◆ **Exercise prompt**:
Copy out exactly the stretch below, from the line with "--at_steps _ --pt" through the line with "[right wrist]", both included; the pictures stay out.

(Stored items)
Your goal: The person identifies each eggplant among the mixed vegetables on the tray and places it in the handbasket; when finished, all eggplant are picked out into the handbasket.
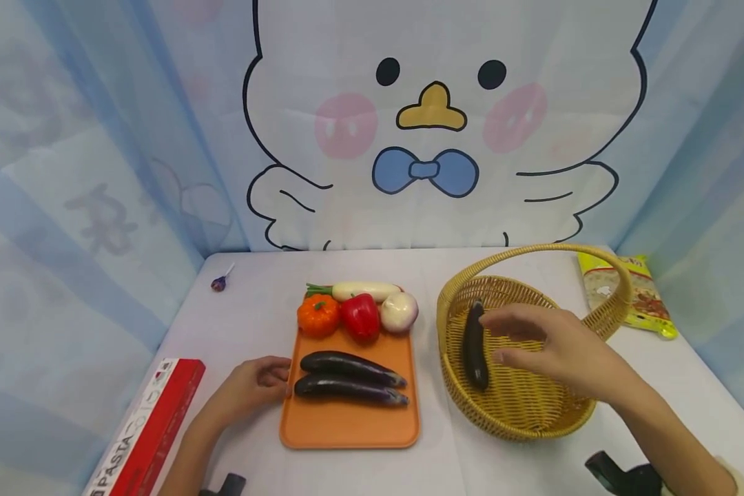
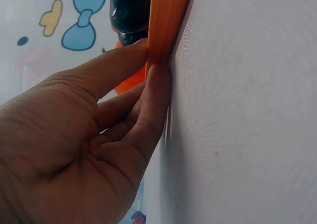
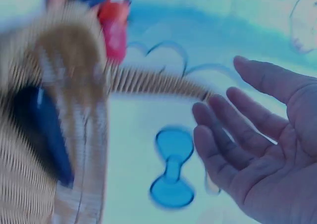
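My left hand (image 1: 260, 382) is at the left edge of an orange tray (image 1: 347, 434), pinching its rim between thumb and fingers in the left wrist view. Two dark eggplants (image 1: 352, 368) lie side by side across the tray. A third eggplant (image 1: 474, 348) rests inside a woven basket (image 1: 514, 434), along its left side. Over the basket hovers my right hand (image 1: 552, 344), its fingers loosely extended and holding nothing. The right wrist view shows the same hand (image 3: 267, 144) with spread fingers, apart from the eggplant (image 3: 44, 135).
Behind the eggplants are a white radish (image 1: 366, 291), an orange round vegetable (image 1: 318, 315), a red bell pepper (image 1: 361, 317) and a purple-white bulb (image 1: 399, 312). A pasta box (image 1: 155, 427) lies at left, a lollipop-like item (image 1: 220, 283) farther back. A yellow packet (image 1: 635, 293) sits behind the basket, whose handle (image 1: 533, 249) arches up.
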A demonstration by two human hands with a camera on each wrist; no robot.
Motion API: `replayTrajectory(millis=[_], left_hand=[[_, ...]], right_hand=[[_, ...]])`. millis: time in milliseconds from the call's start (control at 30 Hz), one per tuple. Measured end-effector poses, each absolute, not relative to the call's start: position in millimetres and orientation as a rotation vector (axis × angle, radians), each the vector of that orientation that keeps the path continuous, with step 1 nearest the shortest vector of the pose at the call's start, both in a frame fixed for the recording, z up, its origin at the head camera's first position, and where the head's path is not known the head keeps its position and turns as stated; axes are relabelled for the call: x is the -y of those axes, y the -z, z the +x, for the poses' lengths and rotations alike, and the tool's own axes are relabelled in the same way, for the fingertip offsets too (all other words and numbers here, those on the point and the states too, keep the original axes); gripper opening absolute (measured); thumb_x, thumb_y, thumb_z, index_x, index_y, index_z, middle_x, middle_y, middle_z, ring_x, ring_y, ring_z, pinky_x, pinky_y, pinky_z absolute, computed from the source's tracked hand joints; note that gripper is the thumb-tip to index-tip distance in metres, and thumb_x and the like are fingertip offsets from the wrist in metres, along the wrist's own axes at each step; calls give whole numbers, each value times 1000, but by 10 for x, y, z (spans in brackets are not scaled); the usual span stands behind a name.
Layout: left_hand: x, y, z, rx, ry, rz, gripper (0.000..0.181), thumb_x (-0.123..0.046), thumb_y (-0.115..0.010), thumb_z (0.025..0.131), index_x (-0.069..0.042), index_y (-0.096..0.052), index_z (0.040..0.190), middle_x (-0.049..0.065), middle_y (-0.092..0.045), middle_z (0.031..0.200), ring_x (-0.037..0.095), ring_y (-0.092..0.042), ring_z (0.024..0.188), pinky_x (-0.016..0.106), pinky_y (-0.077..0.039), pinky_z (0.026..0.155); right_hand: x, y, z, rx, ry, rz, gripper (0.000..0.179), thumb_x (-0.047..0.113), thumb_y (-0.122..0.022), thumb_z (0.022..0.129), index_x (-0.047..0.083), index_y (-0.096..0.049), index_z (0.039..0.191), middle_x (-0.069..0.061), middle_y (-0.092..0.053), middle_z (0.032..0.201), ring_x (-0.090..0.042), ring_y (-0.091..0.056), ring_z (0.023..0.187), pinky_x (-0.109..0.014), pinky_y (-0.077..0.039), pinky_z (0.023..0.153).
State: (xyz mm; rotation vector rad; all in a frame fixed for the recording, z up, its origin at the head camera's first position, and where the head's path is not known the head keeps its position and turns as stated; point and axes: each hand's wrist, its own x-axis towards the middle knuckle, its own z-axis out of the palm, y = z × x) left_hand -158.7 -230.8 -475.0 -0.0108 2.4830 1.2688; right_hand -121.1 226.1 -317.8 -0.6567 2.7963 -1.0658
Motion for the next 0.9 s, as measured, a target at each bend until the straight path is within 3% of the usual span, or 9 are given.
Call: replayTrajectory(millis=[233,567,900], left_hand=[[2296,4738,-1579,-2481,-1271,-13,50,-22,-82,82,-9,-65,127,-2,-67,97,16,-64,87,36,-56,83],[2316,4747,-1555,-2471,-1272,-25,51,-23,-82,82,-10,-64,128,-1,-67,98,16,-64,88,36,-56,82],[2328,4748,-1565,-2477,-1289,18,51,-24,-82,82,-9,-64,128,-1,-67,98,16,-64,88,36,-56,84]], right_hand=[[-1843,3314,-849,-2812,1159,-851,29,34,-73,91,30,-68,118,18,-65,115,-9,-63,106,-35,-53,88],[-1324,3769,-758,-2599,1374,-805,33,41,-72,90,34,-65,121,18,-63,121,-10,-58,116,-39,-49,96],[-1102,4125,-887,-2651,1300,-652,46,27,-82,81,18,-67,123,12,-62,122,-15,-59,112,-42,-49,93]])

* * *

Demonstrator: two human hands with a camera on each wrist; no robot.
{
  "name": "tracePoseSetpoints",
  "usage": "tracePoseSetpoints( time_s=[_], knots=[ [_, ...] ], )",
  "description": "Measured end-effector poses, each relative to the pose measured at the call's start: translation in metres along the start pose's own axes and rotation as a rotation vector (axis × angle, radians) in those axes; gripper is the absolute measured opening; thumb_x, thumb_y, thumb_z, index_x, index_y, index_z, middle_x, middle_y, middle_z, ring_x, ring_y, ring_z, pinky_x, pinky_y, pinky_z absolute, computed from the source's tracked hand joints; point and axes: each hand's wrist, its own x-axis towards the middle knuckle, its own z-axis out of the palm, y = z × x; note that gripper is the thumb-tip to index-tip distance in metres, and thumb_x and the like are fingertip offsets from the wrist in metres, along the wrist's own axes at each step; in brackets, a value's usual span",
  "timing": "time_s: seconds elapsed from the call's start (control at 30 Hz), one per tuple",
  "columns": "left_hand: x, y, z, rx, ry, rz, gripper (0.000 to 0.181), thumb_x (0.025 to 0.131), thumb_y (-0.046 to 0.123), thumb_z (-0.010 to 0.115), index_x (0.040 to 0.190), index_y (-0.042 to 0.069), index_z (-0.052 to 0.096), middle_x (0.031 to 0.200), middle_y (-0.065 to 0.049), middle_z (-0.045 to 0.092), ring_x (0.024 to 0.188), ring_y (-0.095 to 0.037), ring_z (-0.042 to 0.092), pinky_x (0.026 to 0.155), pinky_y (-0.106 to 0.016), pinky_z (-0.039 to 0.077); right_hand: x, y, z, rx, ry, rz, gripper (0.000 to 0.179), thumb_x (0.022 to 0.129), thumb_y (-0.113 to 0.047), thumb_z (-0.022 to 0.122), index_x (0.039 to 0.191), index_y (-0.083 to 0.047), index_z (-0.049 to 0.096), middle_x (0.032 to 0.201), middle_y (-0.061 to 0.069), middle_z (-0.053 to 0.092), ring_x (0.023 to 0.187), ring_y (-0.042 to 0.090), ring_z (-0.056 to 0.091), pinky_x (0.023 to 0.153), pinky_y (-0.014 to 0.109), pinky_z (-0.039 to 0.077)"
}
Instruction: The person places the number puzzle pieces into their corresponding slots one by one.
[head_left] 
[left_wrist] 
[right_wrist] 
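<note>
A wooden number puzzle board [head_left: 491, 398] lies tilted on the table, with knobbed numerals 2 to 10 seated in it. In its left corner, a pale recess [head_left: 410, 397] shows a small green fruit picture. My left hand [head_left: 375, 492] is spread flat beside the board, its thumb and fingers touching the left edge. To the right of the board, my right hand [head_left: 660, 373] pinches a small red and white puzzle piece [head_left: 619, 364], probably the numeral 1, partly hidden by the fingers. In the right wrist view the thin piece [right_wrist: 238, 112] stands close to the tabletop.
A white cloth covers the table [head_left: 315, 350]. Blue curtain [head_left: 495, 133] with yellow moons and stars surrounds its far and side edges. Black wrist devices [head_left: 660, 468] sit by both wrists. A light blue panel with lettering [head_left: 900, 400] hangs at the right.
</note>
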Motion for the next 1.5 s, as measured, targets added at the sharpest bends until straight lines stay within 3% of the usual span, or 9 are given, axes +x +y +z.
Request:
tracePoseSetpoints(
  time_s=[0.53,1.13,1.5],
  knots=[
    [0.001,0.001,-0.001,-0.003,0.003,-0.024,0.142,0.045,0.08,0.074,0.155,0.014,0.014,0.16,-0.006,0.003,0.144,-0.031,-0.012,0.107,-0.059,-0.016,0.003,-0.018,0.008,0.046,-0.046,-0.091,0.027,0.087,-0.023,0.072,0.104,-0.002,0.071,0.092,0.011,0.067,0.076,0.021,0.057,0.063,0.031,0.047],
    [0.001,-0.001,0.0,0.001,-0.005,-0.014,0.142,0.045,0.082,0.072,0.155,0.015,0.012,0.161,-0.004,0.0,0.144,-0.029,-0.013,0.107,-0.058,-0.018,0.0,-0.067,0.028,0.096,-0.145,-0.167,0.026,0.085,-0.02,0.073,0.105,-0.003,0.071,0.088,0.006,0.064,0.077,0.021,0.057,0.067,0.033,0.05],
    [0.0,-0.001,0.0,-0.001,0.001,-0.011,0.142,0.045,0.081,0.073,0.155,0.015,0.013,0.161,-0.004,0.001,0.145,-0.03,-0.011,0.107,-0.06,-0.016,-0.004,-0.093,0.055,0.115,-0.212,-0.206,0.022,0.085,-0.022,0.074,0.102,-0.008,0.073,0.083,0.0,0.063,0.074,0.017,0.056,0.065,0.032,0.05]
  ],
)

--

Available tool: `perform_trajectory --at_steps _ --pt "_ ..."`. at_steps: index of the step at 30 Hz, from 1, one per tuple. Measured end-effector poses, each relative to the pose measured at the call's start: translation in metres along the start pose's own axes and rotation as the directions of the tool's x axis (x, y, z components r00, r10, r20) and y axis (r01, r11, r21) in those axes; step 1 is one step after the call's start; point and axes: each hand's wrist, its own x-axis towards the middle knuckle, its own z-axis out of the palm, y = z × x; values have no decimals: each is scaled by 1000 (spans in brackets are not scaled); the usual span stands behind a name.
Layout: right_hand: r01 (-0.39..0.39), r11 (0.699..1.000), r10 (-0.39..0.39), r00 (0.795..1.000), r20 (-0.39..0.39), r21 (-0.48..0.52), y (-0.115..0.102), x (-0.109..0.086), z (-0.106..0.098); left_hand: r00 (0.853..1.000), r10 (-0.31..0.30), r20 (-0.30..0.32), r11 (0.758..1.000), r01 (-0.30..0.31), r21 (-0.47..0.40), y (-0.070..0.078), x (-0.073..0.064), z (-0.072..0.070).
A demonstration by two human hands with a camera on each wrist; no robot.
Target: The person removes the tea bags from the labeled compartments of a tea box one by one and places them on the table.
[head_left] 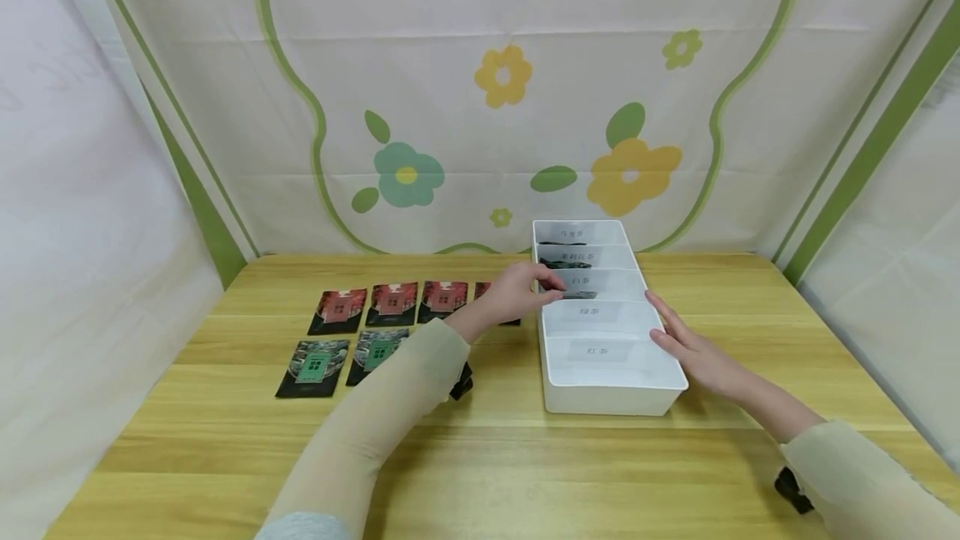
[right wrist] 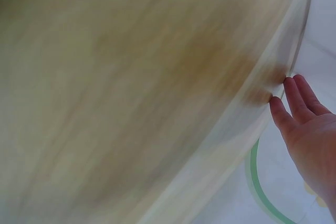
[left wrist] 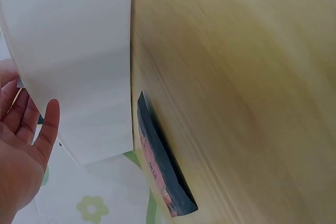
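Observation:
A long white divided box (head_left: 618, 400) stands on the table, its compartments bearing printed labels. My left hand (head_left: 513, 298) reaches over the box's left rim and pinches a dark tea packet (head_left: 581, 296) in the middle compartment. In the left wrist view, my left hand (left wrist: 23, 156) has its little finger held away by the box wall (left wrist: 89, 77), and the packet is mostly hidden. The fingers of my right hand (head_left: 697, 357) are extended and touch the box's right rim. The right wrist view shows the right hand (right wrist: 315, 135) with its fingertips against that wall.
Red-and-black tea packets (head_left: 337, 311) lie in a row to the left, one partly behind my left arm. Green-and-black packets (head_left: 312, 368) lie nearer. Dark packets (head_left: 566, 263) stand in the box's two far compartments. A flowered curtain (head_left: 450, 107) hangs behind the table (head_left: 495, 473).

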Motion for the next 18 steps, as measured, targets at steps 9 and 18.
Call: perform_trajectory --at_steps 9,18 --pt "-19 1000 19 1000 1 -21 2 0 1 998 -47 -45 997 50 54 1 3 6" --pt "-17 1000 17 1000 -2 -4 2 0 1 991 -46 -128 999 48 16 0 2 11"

◆ **Completed task**:
Available tool: `perform_trajectory --at_steps _ --pt "_ ..."`. at_steps: index of the step at 30 Hz, from 1, one per tuple. Measured end-effector poses, each relative to the pose measured at the call's start: translation in metres along the start pose's own axes and rotation as the directions of the tool's x axis (x, y, z components r00, r10, r20) and y axis (r01, r11, r21) in those axes; step 1 is one step after the call's start; point and axes: each hand's wrist, its own x-axis towards the middle knuckle, its own z-axis out of the palm, y = z × x; values have no decimals: each is scaled by 1000 (spans in brackets are not scaled); the usual span stands behind a name.
Layout: right_hand: r01 (-0.39..0.39), r11 (0.699..1.000), r10 (-0.39..0.39), r00 (0.795..1.000), r20 (-0.39..0.39), r21 (-0.48..0.52), y (-0.115..0.102), x (-0.109..0.086), z (-0.106..0.098); left_hand: r00 (0.853..1.000), r10 (-0.31..0.30), r20 (-0.30..0.32), r11 (0.758..1.000), r01 (-0.30..0.31), r21 (-0.47..0.40), y (-0.070..0.078), x (-0.073..0.064), z (-0.072..0.070).
A demonstration by two human hands with a camera on each wrist; no robot.
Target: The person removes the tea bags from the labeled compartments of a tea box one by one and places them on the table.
[head_left] 
[right wrist] 

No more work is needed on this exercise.